Do seu primeiro projeto, com motor de dois cilindros, até a versão que começou a ser produzida em larga escala após a 2ª Guerra Mundial, o Fusca passou por muitas inovações. Sua criação com motor refrigerado a ar foi um projeto ousado do engenheiro, pois até então os carros da época eram feitos com motores refrigerados a água. A primeira versão do carro tinha ainda outro diferencial para a época: o câmbio seco com quatro marchas. Alguns Fuscas até foram produzidos para servir na guerra. Após o conflito, em 1945, a fábrica do veículo ficou em ruínas e o carro foi quase esquecido.

O projeto foi retomado pelo major inglês Ivan Hirst. A história registra que em 1946 a estimativa era de que haviam 10 mil fuscas em circulação. Em 1948, esse número mais que dobrou: 25 mil fuscas, com uma parcela destinada à exportação. Em 1949, o mercado dos Estados Unidos já estava aberto para o veículo.

Segundo a Volkswagen, o primeiro Fusca montado no Brasil foi lançado em 3 de janeiro de 1959. Os dados da empresa apontam que logo no ano de lançamento foram vendidas 8.406 unidades que, rapidamente, “se tornaria um estrondoso sucesso de mercado, em uma época dominada pelos automóveis importados de grande porte”. Ainda de acordo com a Volks, até 1986, quando a produção foi encerrada, o Brasil havia produzido 3,1 milhões de unidades do lendário Fusca.

Em 1993, quando parecia não ter volta, o Fusca foi novamente inserido no mercado. O presidente Itamar Franco solicitou e a empresa restaurou a linha produtiva.

O Fusca Itamar

Em 1992, o Brasil vivia uma época de recuperação política e econômica. Crítico mordaz dos veículos produzidos pela indústria nacional, o então presidente Fernando Collor, que se referia a eles como carroças, decidiu liberar as importações de carros. Com seu impeachment, em setembro daquele mesmo ano, o então vice-presidente Itamar Franco assumiu a presidência.

Itamar buscava algo que marcasse sua passagem pelo Planalto, o que encontrou no Salão do Automóvel de São Paulo, poucos dias após sua posse, em outubro de 92. Na mostra, Itamar ficou inconformado ao saber que o veículo mais barato em exposição custava o equivalente a US$ 23 mil. Nascia ali a ideia da marca do Governo Itamar Franco: um carro popular, que pudesse ser adquirido pela classe média, popular quanto o Fusca, que havia deixado de ser produzido no Brasil em 1986.

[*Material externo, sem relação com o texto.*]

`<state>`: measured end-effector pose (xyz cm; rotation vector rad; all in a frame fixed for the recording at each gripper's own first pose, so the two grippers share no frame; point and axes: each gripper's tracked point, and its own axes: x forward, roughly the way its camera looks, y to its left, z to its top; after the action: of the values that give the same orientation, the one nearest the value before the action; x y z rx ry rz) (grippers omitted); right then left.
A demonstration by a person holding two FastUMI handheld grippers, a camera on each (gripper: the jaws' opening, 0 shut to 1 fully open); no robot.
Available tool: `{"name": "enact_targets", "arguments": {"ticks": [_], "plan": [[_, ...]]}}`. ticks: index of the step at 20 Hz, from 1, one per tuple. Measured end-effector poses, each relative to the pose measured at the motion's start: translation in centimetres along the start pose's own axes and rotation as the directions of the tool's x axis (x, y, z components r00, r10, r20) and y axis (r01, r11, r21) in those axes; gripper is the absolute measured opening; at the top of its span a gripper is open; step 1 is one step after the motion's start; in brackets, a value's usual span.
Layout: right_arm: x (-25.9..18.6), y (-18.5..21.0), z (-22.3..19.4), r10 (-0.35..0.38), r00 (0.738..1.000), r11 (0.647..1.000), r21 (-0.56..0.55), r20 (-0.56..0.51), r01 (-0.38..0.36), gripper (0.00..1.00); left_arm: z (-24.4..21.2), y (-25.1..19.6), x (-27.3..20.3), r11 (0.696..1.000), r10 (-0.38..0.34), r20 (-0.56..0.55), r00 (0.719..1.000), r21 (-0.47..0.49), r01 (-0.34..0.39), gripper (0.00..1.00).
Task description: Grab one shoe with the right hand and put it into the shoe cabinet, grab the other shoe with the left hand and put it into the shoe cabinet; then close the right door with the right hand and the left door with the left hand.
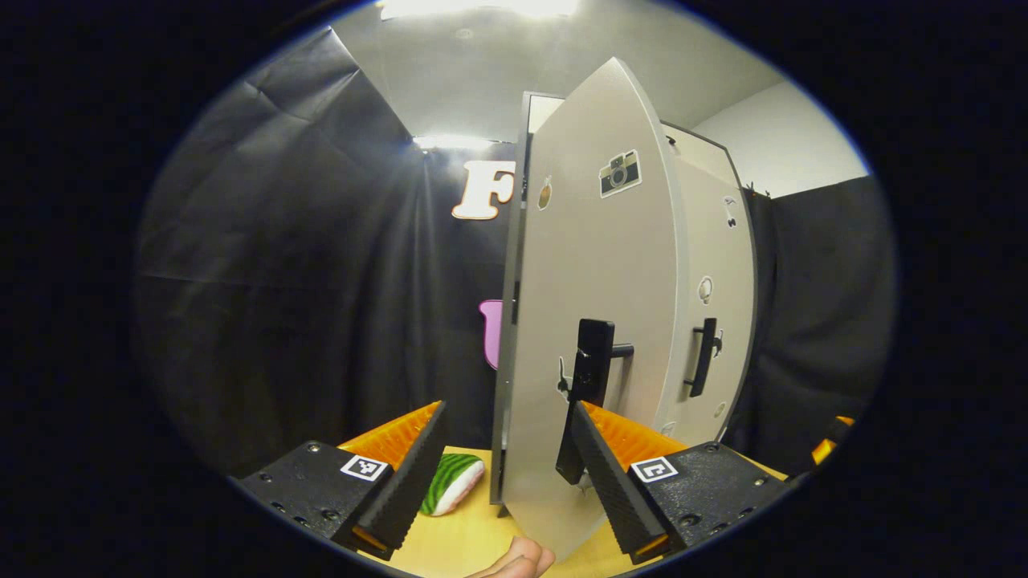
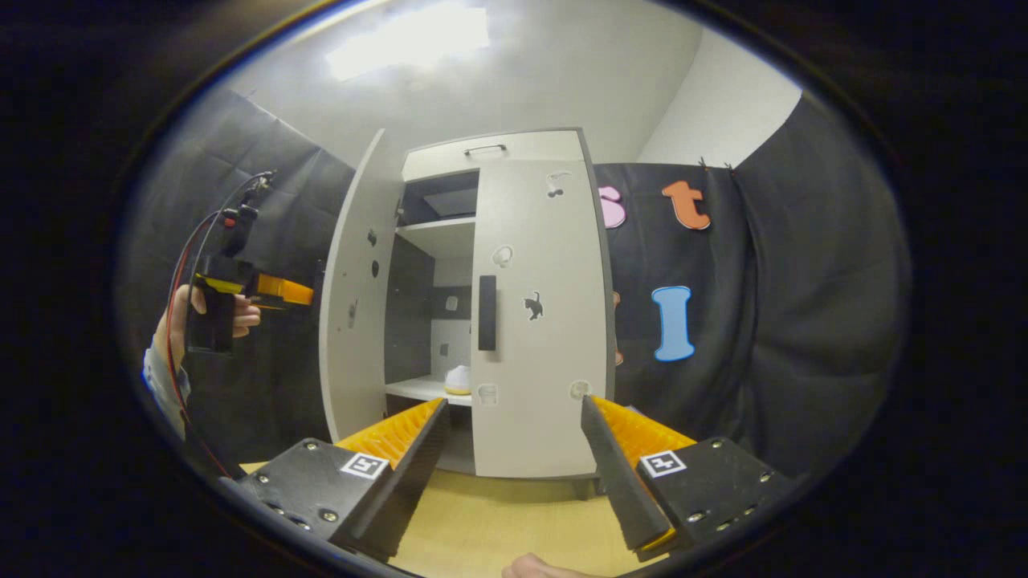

Na imprensa e na própria Volkswagen, poucos davam credibilidade à empreitada. Assim que a volta do Fusca foi anunciada, a mídia alfinetou, dizendo que o carro era ultrapassado, incompatível para aquele momento, em que o Brasil recebia os carros mais modernos do mundo, graças à liberação do Collor para importados. A matriz da Volkswagen, na Alemanha, também não viu com bons olhos e considerou a volta do Fusca apenas uma edição especial. A sede brasileira tratava o assunto como uma sugestão do presidente Itamar Franco. Que acabou por se concretizar no ano seguinte.

Em 23 de agosto de 1993, Itamar Franco reinaugurou a linha de montagem do Fusca na fábrica Anchieta da Volks (São Bernardo/SP). Na cerimônia, Itamar usou um Fusca conversível, feito especialmente para a ocasião. Ali eram então montados 100 Fuscas por dia. Mas, apesar do sucesso na estreia, meses depois o Fusca começou a encalhar nas concessionárias. Os consumidores estavam preferindo o Gol 1000 e Fiat Uno Mille.

Custando CR$ 700 mil, o Fusca era um dos carros mais baratos do mercado na época, vendendo cerca de 1,5 mil unidades em média por mês, no primeiro ano. E então, em junho de 1996, o Fusca saiu de linha no Brasil, de forma discreta, deixando a comemoração por conta apenas da série Ouro para as últimas 1,5 mil unidades fabricadas. Nos três anos de vida do Fusca Itamar, foram produzidas pouco mais de 46 mil unidades.

O Fusca usado por Itamar na reinauguração da linha de montagem do modelo foi comprado por ele na ocasião. Hoje, o Fusca conversível se encontra no memorial do ex-presidente, em Juiz de Fora, MG.